┌────────

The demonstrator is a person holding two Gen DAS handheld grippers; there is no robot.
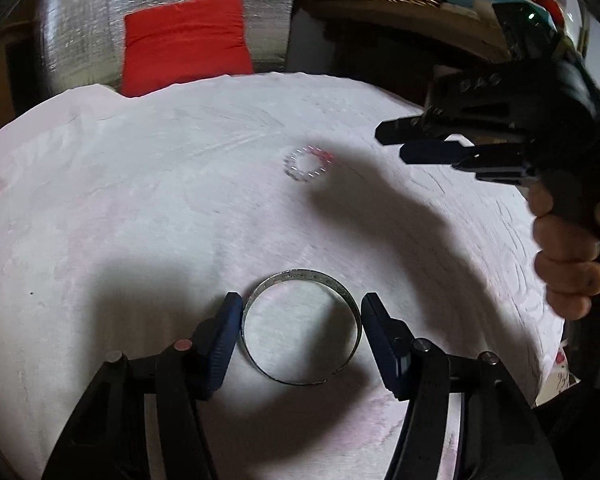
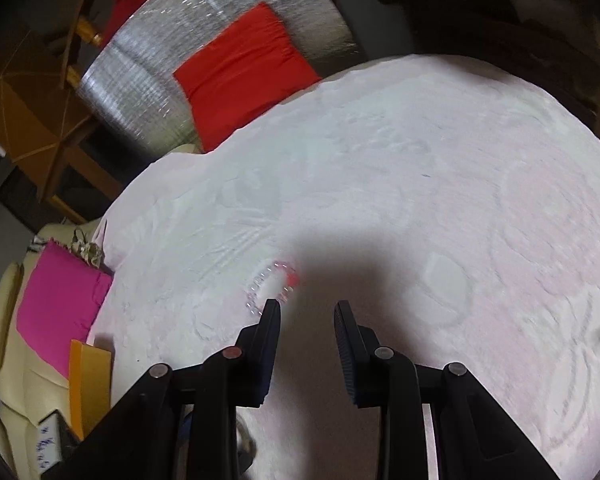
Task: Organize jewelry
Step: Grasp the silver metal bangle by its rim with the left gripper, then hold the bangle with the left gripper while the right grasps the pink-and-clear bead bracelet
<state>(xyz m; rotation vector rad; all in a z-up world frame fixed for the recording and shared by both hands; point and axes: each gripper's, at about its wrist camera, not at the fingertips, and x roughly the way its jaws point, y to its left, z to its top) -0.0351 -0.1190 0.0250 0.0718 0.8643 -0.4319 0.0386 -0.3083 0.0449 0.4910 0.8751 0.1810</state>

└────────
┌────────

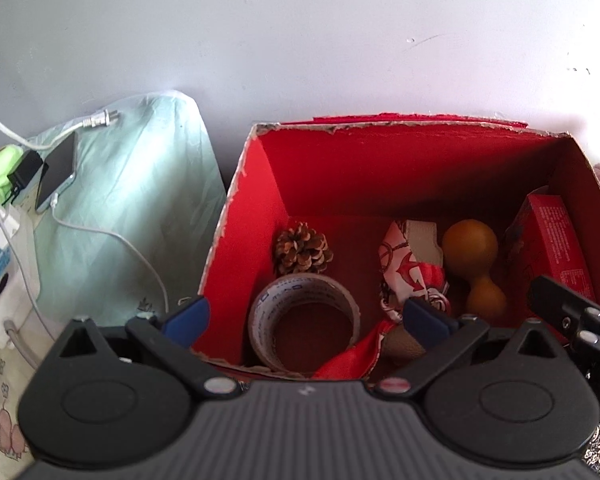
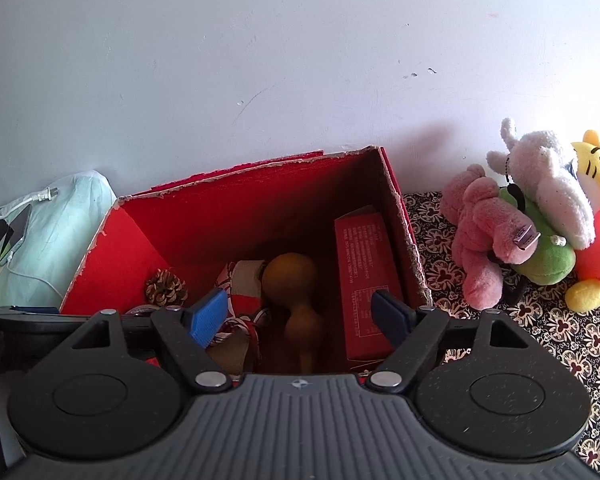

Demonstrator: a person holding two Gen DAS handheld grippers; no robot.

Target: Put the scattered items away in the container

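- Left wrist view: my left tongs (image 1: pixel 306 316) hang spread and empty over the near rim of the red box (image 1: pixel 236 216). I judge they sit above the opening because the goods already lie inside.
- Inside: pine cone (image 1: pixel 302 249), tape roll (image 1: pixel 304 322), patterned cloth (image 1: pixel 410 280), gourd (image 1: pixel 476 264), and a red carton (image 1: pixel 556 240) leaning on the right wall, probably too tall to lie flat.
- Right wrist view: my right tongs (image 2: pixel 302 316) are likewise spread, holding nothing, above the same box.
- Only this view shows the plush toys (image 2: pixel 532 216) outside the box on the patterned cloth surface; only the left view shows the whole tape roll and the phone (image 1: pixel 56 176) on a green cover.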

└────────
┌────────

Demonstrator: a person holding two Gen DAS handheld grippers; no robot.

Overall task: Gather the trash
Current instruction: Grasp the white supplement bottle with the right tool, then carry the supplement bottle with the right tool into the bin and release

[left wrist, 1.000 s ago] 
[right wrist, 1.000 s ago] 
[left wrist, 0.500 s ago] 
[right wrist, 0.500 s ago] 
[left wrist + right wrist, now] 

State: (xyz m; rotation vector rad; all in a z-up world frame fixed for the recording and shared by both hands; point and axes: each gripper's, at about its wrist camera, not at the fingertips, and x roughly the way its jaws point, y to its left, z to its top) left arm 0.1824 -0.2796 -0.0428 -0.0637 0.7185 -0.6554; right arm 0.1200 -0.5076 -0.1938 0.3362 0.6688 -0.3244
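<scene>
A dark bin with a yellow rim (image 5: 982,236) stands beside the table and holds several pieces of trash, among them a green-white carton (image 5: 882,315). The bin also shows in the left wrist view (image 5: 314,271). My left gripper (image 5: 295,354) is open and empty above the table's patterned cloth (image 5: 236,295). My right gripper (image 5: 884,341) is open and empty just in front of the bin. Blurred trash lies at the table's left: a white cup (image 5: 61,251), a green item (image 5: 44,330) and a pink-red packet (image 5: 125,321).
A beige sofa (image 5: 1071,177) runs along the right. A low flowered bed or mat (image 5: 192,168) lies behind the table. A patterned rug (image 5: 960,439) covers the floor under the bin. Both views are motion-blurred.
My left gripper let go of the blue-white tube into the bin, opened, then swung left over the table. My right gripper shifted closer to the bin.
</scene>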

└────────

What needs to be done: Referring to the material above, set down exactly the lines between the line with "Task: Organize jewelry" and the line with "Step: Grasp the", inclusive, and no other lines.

Solution to this task:
Task: Organize jewelry
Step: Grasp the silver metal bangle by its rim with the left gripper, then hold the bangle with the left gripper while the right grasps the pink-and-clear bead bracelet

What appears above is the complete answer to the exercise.